Une fille écrivit que son père devrait avoir, pour une fois, l’occasion de parler, et de parler autant qu’il voulait, de ce qu’il voulait, cette occasion ne lui étant jamais offerte d’ordinaire. Elle ajouta : « Maman devrait s’exprimer plus par les gestes et moins par les mots. [Mon petit frère] devrait cesser de l’interrompre, même s’il est vrai que, s’il continue ainsi, personne d’autre ne parlera… Il ne fait jamais attention. Peut-être que nous n’avons pas fait assez attention quand il parle de ce qui l’intéresse, mais quand on ne fait pas attention il n’en continue pas moins sur sa lancée. »

Dans une autre famille, une fille qui singeait sa sœur cadette afin d’attirer l’attention (que ses parents lui accordaient aussitôt, bien qu’à contrecœur) écrivit : « J’ai appris que j’avais l’air plus boudeuse que je ne le croyais, et j’avais vraiment l’air bornée. Et en fait… hum… quand j’y pense, j’étais bornée. » Dans le cas de cette famille, la retransmission eut principalement pour fonction de rappeler aux membres combien ils avaient pris plaisir à participer au jeu de rôles en trois phases que nous venions juste de terminer. L’auteur avait d’abord pris le rôle de la fille, mais en essayant d’inclure le rôle de la petite sœur plutôt que de le minimiser, puis celui du père, tout en essayant de mettre en valeur et d’apprécier le nouveau comportement de la sœur aînée tel qu’il apparaissait pendant qu’elle jouait elle-même son nouveau rôle. Enfin le père et la sœur aînée reprirent leurs propres rôles, tout sourires, manifestement soulagés d’avoir pu trouver une transition, ne fût-ce que momentanée, pour passer à des rôles nouveaux et plus positifs.

Quelques généralisations

L’auteur a reconsidéré chaque cas afin d’établir quelques généralisations sur la base des réflexions formulées par les patients, après avoir observé la retransmission de leur propre comportement. Deux généralisations seulement sont apparues : 1) Ceux qui ont fait le moins de progrès au cours de la thérapie n’ont écrit aucun commentaire de nature à montrer qu’ils avaient appris quoi que ce soit à propos d’eux-mêmes. De plus, ils n’ont écrit que des commentaires négatifs, voire aucun commentaire, à propos de leur conjoint(e). 2) Un autre mauvais signe a été relevé, chez ceux-là seulement : certains n’étaient pas capables de prendre assez de distances par rapport à eux-mêmes au cours de la retransmission. Ce fait s’est attesté par des commentaires assez courants, du genre : « Ouais ! Je l’avais bien dit ! Et je le répète ! J’ suis parfaitement d’accord avec tout ce que j’ai dit, mot pour mot ! »

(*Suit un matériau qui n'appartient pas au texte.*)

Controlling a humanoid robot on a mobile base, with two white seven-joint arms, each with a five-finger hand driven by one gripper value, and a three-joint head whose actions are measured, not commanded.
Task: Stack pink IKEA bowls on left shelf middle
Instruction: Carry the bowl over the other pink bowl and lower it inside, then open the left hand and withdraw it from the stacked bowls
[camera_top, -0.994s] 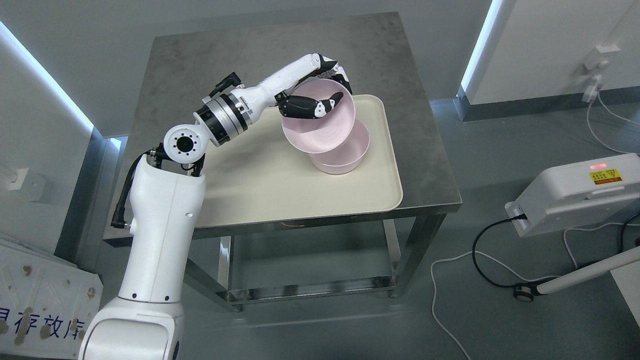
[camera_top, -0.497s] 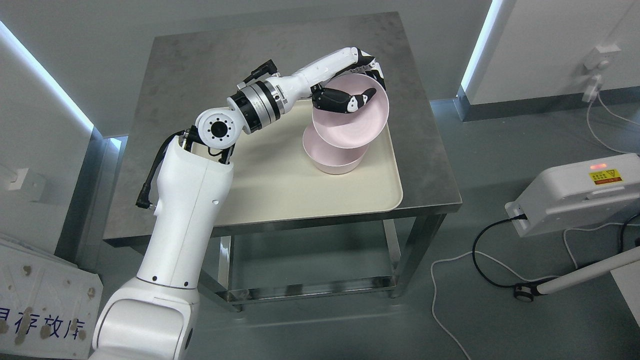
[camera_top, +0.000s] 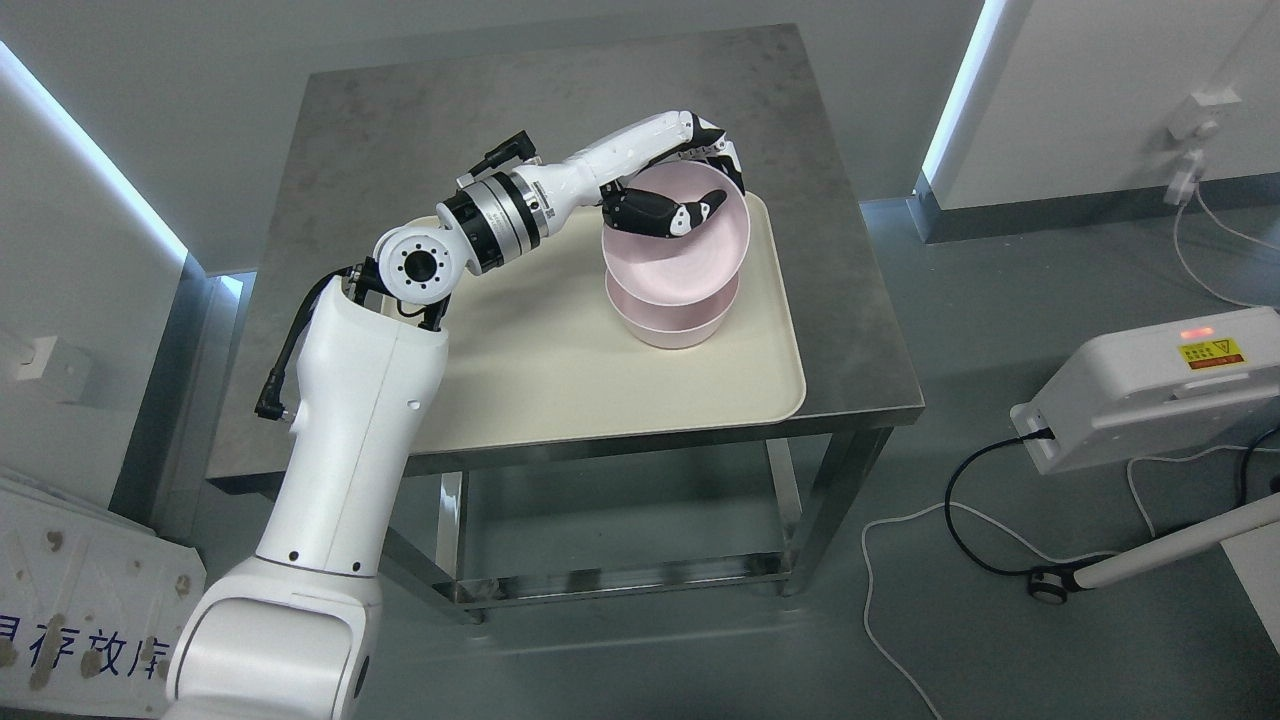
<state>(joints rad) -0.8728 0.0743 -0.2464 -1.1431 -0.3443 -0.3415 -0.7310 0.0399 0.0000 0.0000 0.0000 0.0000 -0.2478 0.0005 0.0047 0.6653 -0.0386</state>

Il semble donc que l’une des utilisations possibles des confrontations vidéo ait la valeur d’un moyen auxiliaire pour l’établissement des pronostics, et que la réaction des personnes, confrontées au spectacle de leur propre comportement dans leur interaction avec les autres, constitue un aspect particulièrement important pour l’observation. Ce type d’observations peut donc être pratiqué dans la thérapie.

Conclusion

Un trait marquant, bien que subtil et implicite, dans les applications de la vidéo décrites ci-dessus, consiste en ce que les étudiants eux-mêmes peuvent être soumis à toute une série d’applications de la vidéo. Dans le cadre des cours que nous dispensons aux étudiants, nous exprimons de plus en plus explicitement les conceptions auxquelles nous sommes parvenus à propos des applications de la vidéo dans la formation et dans la thérapie. Nous pensons qu’à se pencher sur ce domaine, à l’ouvrir à la recherche et à la discussion, nous saurons mieux apprendre à nous servir de la vidéo, à nous équiper et à encourager nos étudiants à faire appel, dans leurs domaines respectifs, à cet auxiliaire puissant de la thérapie et de la formation.